*** Record excerpts
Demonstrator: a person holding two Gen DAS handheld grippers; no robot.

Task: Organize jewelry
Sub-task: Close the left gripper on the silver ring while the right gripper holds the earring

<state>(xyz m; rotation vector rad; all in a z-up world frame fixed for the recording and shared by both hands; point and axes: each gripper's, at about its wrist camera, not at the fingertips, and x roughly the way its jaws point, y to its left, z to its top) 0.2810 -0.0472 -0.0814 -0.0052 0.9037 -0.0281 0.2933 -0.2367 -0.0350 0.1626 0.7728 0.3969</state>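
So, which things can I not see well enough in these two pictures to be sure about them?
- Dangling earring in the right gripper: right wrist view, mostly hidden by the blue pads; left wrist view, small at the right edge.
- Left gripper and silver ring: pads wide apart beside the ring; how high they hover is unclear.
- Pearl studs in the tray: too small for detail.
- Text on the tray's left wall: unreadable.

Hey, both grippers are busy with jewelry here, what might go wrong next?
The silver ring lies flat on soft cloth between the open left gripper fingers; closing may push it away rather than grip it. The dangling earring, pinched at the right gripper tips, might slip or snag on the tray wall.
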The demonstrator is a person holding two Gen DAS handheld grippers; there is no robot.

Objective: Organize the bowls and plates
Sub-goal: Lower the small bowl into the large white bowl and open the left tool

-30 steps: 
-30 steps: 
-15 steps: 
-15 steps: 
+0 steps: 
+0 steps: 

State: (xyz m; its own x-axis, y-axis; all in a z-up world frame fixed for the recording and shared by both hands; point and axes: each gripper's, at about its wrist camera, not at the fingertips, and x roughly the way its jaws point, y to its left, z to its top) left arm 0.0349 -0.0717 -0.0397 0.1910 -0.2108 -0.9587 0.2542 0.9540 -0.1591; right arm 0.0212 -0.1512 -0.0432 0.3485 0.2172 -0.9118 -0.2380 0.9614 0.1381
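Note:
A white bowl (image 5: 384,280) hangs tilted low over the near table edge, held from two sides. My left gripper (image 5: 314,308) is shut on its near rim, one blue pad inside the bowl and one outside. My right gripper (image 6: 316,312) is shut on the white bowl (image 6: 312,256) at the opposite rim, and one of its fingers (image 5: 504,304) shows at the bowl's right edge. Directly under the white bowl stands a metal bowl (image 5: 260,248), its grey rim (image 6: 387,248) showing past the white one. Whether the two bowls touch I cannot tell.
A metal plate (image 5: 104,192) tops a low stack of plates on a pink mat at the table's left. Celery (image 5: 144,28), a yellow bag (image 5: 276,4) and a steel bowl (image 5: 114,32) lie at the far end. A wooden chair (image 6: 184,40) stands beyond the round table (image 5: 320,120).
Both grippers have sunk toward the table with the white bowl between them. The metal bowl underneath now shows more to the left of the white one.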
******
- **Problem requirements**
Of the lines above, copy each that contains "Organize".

- **Exercise answer**
Task: Organize jewelry
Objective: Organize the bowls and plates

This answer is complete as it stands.